Pédagogie

Portrait de l’équipe pédagogique – Marie-Amélie Assié

 

Votre rôle au sein du Cours Sainte-Anne :

Directrice du Cours Sainte-Anne. Intégrée à l’équipe il y a sept ans maintenant, j’ai eu la chance d’être formée par la fondatrice du Cours Sainte-Anne, Florence Bouvet, qui m’a transmis, lors de son départ à la retraite en 2015, le flambeau de cette belle mission. Au-delà de l’encadrement de mon équipe, mon rôle consiste fondamentalement à coordonner et à mener à bien les développements de notre établissement et à en assurer la pérennité.

 

Votre parcours en quelques mots :

Pur produit de la méthode classique tout au long de ma scolarité, puis licenciée es Lettres à la Sorbonne, et obtention d’une maîtrise de développement de projets.

 

Ce qui vous a fait choisir le Cours Sainte-Anne :

« Il y avait de la lumière et je suis entrée… ! ». C’est un peu comme cela que, rétrospectivement, je me remémore mon arrivée au Cours Sainte-Anne, à la fois impromptue et sympathique. Un simple concours de circonstances : je devais alors réaliser une mission de remplacement pour quelques mois, et n’en suis finalement jamais partie. J’avais pourtant initialement d’autres projets, il m’a donc fallu faire un choix… Et je fais chaque jour depuis, le choix du Cours Sainte-Anne.

 

Ce que vous aimez le plus dans votre métier :

Je dirais l’esprit. L’esprit du Cours Sainte-Anne, l’esprit de nos familles, l’esprit de l’équipe, l’esprit d’équipe.

Nous savons tous pourquoi nous travaillons au Cours Sainte-Anne, quelle que soit notre fonction. C’est cette philosophie à laquelle nous adhérons tous, qui nous rend si solidaires, et si unis dans la cause. Ce que nous entreprenons chaque jour, ensemble, a du sens, et il n’y pas plus grande source d’épanouissement professionnel et personnel que de connaître l’utilité de notre travail.

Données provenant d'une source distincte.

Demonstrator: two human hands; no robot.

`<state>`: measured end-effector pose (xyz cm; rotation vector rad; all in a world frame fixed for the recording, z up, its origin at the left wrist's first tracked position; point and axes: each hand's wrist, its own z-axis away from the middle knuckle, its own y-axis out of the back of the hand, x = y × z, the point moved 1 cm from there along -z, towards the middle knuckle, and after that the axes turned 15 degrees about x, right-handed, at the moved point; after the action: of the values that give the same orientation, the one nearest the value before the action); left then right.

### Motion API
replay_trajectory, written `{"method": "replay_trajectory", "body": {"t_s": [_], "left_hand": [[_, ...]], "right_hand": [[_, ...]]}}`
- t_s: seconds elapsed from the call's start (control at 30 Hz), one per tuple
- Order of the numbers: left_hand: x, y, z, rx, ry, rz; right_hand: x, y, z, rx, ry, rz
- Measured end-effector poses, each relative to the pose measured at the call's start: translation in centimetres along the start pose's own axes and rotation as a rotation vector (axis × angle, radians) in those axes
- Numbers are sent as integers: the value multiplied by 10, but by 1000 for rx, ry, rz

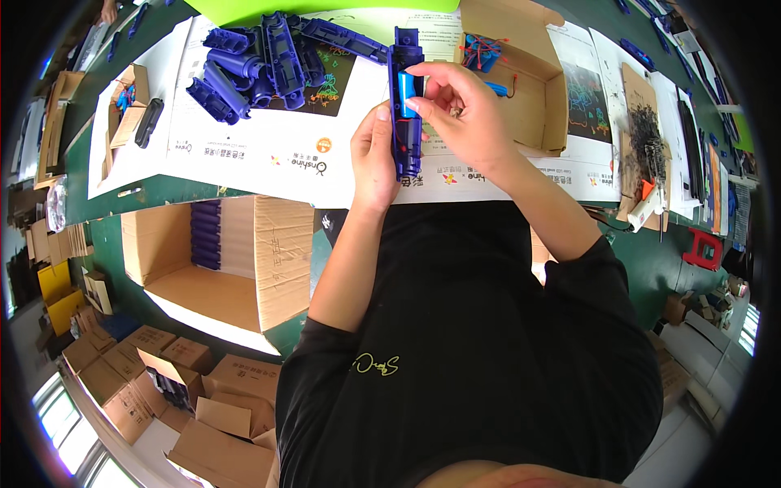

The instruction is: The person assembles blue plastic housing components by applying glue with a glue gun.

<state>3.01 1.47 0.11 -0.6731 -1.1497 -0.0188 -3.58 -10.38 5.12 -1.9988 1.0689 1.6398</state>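
My left hand is closed round a long dark blue plastic housing half, held upright at the middle of the table's near side. Inside its open trough lies a light blue cylindrical battery. The thumb and fingers of my right hand pinch the battery at its right side. A bit of red wire shows below it in the trough. To the left lies a heap of similar dark blue housing parts, one of them reaching close to the held housing.
An open cardboard box at the right holds blue batteries with red wires. A white glue gun with an orange tip lies at the right edge. Below the table stands a large open carton. Printed sheets cover the tabletop.
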Motion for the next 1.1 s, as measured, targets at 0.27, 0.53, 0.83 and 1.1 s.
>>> {"method": "replay_trajectory", "body": {"t_s": [0.27, 0.53, 0.83, 1.1], "left_hand": [[1, 6, 5, -64, 14, 9], [0, -2, 5, -87, -82, -138], [11, 5, 11, 98, -493, -464], [8, -2, 11, 101, -470, -673]], "right_hand": [[-5, 9, -19, -105, -246, -178], [-7, 20, -19, -272, -336, -186], [12, 85, -113, 243, -254, -450], [154, 189, -272, 821, -424, -418]]}}
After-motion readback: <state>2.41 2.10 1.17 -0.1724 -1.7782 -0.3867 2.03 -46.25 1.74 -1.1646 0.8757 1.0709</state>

Il n’en existe pas ! Aucune journée ne se ressemble !

 

Votre journée type :

Je ne connais pas la routine qu’une vie de bureau peut parfois supposer. Et il y a toujours des familles à servir et des projets divers en cours. Je touche un peu chaque jour aux entretiens, à la gestion et à la comptabilité, à la communication et au développement de projets, et bien souvent à la pédagogie… Une fourmilière incessante, où il y a toujours de quoi faire, et où il fait bon vivre.

 

Votre matière préférée lorsque vous étiez élève :

La grammaire, le latin, et les mathématiques. Je n’ai jamais excellé, et j’ai compris bien plus tard que ce n’était d’ailleurs pas ce qu’on me demandait. En revanche, j’ai beaucoup reçu, pendant des années durant. Par des professeurs pédagogues. L’entrainement m’a permis une certaine gymnastique cérébrale, que j’essaie d’entretenir encore de temps à autre…

 

Votre meilleur souvenir de quand vous étiez à l’école :

Avec humour : les récréations.

Avec sérieux : lorsqu’un de mes professeurs de lycée, qui s’est tant investie à récupérer le triste niveau que j’avais accumulé après 5 années dans la matière qu’elle enseignait, m’a, le jour des résultats du bac, serrée dans ses bras, en me disant droit dans les yeux cette phrase que je n’oublierai jamais : «  I am so proud of you ! ». J’avais obtenu laborieusement un 6/20.

 

Votre meilleur souvenir au Cours Sainte-Anne :

Question difficile, il en existe plusieurs. Il a ceux qui sont nés du fruit de notre labeur comme les témoignages spontanés qui m’émeuvent toujours, les remerciements de nos familles quant à la progression d’un de leurs enfants qui était en situation d’échec dans le système ordinaire et qui y retourne avec un bagage plein et solide, ou encore le succès d’un projet pédagogique ; et il y a ceux que nous vivons, en intimité, au sein de l’équipe.

 

Votre devise éducative :

Ce n’est pas le but qui importe, c’est le chemin.

Le souvenir que j’ai partagé précédemment en est juste exemple.

Dans la transmission, on peut toujours viser plus, « faire à tout prix un programme » dans sa globalité, chercher à obtenir un 20/20… Mais ce qu’il y a de plus essentiel, c’est la progression. Accueillir et considérer un élève de là où il en est et l’emmener plus loin, quel que soit son rythme. Tout élève est un pèlerin. Et comme tout pèlerin ce n’est pas tant l’arrivée qui va importer, c’est tout ce qu’il aura reçu sur la route.